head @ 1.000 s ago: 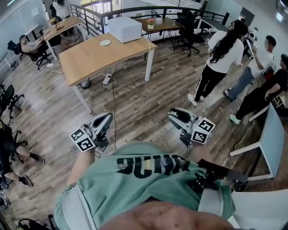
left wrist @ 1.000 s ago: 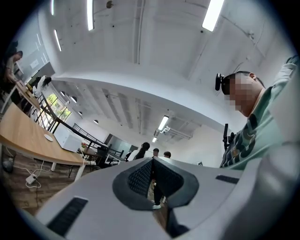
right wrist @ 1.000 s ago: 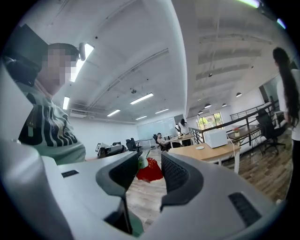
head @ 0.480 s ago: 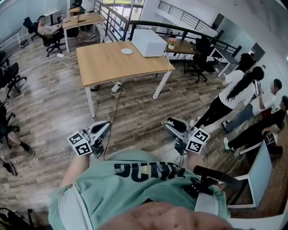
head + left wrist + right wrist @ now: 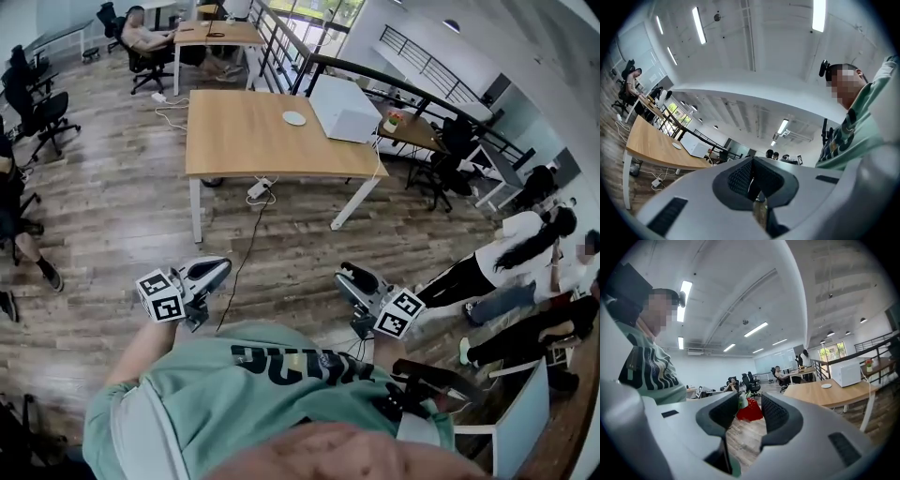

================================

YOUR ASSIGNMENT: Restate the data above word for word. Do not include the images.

TASK RESULT:
head @ 1.000 s ago: 
left wrist @ 1.000 s ago: 
right wrist @ 1.000 s ago: 
head @ 0.480 s ago: 
head + left wrist + right wrist @ now: 

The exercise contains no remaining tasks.